Your objective →
From the opening line of the records through the line bearing "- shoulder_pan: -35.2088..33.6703", set down every line exactly.

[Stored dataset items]
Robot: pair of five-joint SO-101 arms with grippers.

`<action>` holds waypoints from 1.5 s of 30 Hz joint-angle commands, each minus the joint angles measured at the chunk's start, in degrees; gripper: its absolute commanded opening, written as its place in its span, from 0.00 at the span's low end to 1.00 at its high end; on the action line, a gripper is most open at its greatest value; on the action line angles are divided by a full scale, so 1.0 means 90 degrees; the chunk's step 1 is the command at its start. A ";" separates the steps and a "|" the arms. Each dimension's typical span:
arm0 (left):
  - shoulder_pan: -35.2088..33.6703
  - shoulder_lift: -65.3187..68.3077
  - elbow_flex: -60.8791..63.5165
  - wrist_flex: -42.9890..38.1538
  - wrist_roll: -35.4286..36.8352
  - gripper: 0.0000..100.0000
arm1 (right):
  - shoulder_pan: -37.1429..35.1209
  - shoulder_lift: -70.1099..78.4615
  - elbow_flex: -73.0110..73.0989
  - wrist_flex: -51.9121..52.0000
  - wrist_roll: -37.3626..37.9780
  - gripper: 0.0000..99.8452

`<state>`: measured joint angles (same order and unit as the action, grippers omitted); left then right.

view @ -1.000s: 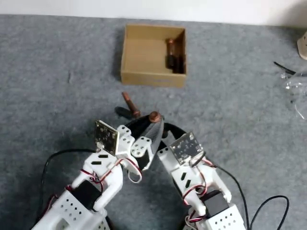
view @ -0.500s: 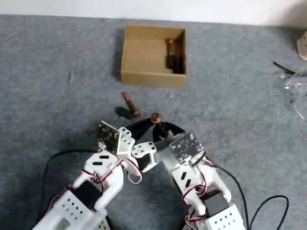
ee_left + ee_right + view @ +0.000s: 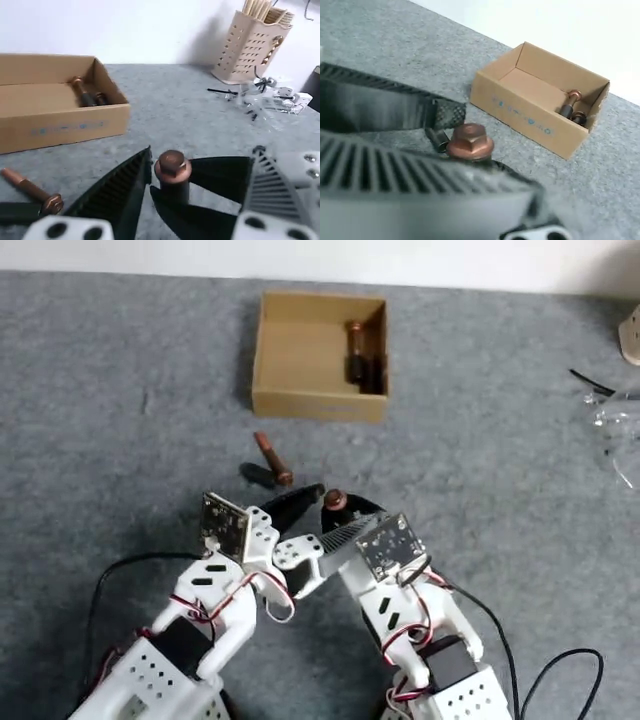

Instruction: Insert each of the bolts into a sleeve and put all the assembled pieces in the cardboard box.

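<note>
**Risks (judged)**
1. Snag. The L gripper (image 3: 201, 155) flanked the assembled piece (image 3: 172, 163) on both sides, and the two arms' fingers were crowded together. If the R arm lifted or swung toward the cardboard box (image 3: 318, 400) before the L arm cleared, the piece could catch a ribbed L finger. It could then be knocked askew or pulled out of the grip.
2. Bolt slip-out. The grip looked to be on the sleeve only, below the copper head. Nothing visible locked the bolt in, so a steep tilt during carry or release could let it slide free.
3. Strays. A loose bolt (image 3: 271, 456) and loose sleeve (image 3: 256, 476) lay touching on the grey mat (image 3: 500, 540), near the grippers on the box side. A low sweep by either arm could roll them away.
4. Box shove. The box looked light and unsecured, so a low approach could push its front wall instead of clearing the rim.

**Grippers**
- R gripper (image 3: 176, 187): dark fingers were closed on the sleeve just under the bolt head. It appeared clamped, with the piece upright above the mat.
- L gripper: jaws were spread wide, one ribbed finger on each side of the piece. It held nothing. Contact w/ the piece could not be confirmed.

**Task items**
- Held piece: between the two arms, apart from the box.
- Two finished pieces (image 3: 358, 352) lay in the box against one side wall.
</note>
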<state>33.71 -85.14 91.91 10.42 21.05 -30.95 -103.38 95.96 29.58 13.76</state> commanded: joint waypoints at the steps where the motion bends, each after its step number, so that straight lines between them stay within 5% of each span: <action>1: -0.0708 -0.0034 -0.0269 -0.0020 0.0000 0.29 | 0.0112 -0.0142 0.0923 -0.0161 0.0078 0.01; 5: -0.1451 -0.0230 -0.0542 0.0000 0.0010 0.29 | 0.0112 -0.0142 0.0923 -0.0161 0.0078 0.01; 11: -0.1597 -0.1871 0.0005 0.0088 0.0010 0.28 | 0.0112 -0.0142 0.0923 -0.0161 0.0078 0.01; 18: -0.1597 -0.1900 0.0063 0.0381 -0.0020 0.00 | 0.0249 -0.0142 0.0923 -0.0171 0.0078 0.01; 25: -0.1675 -0.1958 0.0073 0.0459 -0.0010 0.01 | 0.0347 -0.0142 0.0923 -0.0132 0.0078 0.01; 31: -0.2857 -0.1968 -0.1128 0.2921 -0.0186 0.01 | 0.1040 -0.0142 0.0923 -0.0161 0.0049 0.01; 35: -0.2974 -0.1929 -0.1597 0.4278 -0.1973 0.01 | 0.1050 -0.0132 0.0923 -0.0161 0.0049 0.01; 45: -0.2906 -0.1958 0.0464 0.1827 -0.2012 0.01 | 0.1177 -0.0083 0.0923 0.0005 0.0049 0.01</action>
<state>7.69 -102.64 91.74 35.65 3.38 -21.27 -103.38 95.96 29.58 13.76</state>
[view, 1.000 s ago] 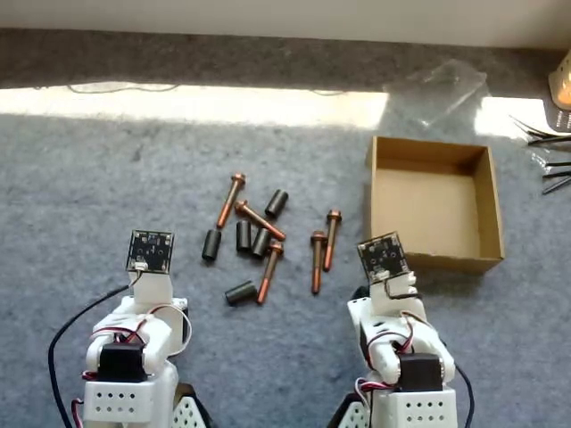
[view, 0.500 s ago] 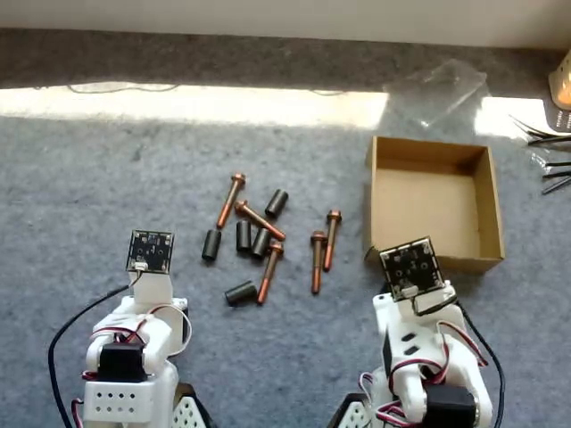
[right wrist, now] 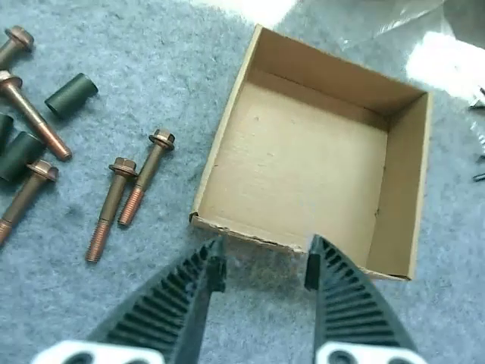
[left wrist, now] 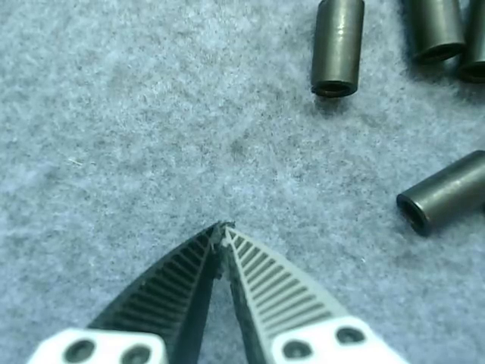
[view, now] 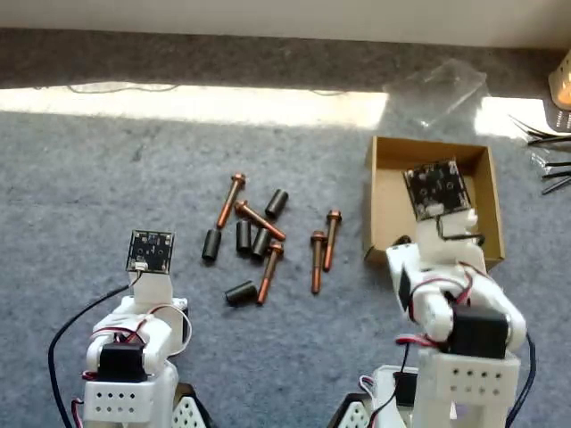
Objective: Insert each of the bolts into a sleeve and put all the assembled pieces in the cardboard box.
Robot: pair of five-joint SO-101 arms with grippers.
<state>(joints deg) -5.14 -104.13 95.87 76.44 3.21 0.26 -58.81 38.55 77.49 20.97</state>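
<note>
Our left claw [left wrist: 222,232] has not stirred, pinched tight on nothing just short of the loose sleeves [left wrist: 337,47], which lie with the bolts [view: 317,263] around the middle of the desk [view: 89,178], none yet joined. Our right claw [right wrist: 264,262], spread wide and empty, has swung away from the bolts toward the desk's right edge and now hangs over the near wall of the bare cardboard box [right wrist: 318,167]. We judge this no progress, since nothing is assembled to drop in.

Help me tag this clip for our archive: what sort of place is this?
Probably an indoor robot test bench covered in grey carpet: loose bolts and sleeves laid out for assembly, a cardboard box beside them, and a strip of sunlight along the far edge.
</note>
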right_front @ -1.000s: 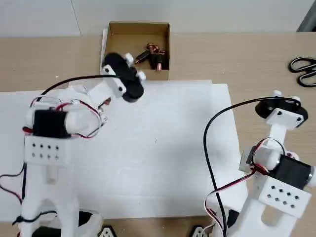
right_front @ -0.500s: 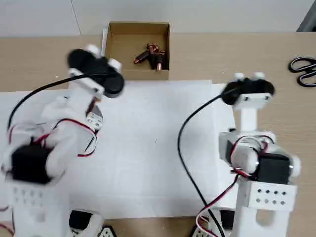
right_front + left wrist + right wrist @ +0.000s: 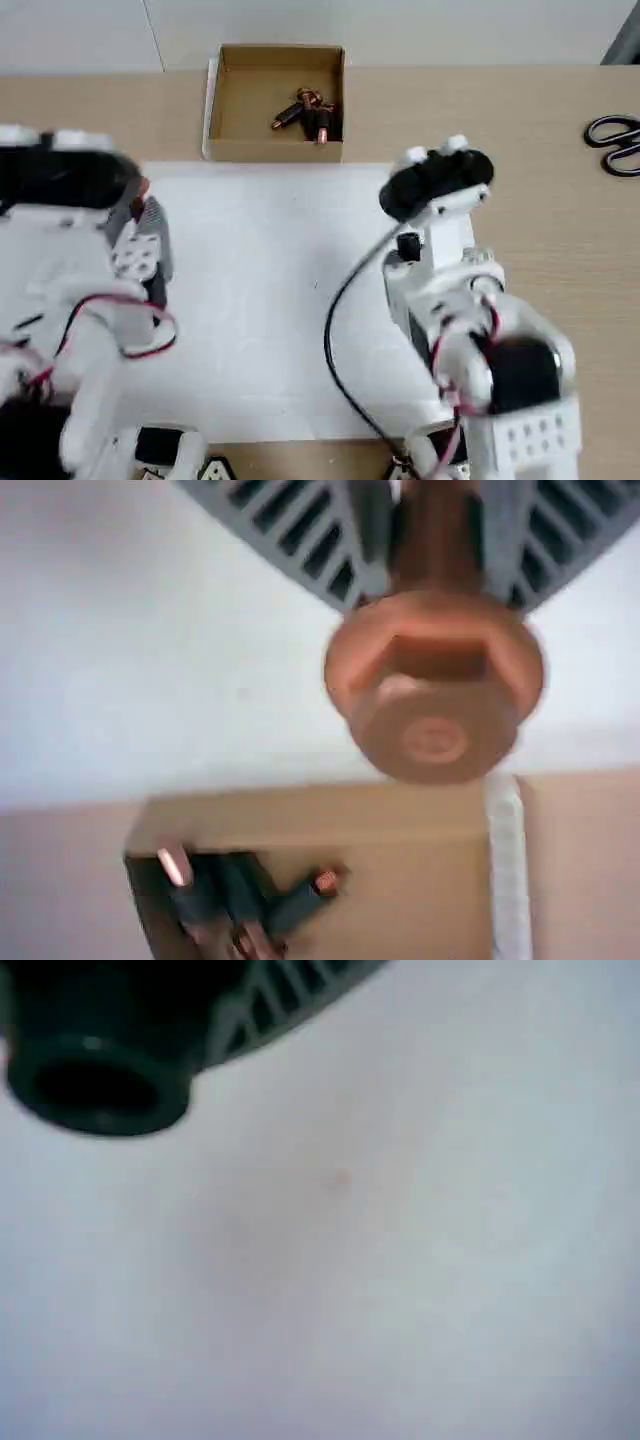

Exercise solution →
Robot: pair of five-joint SO-101 arms with grippers.

`<action>` holds waypoints from 1.5 s of 30 Hz joint-angle commands, each minus the joint angles measured at the chunk's start, in degrees; gripper: its absolute commanded opening, written as its place in its span, from 0.00 at the span's low end to 1.00 at its high end; on the action line, a gripper is most open at its greatest value; on the action line angles are divided by a full scale, so 1.0 means 90 degrees; the chunk's step 1 is the command at its start. A ";" separates the steps and a "|" the arms. Each dimension's typical span:
arm0 (left):
  - shoulder_pan: -35.2088..33.6703

The exercise is finished and nothing remains.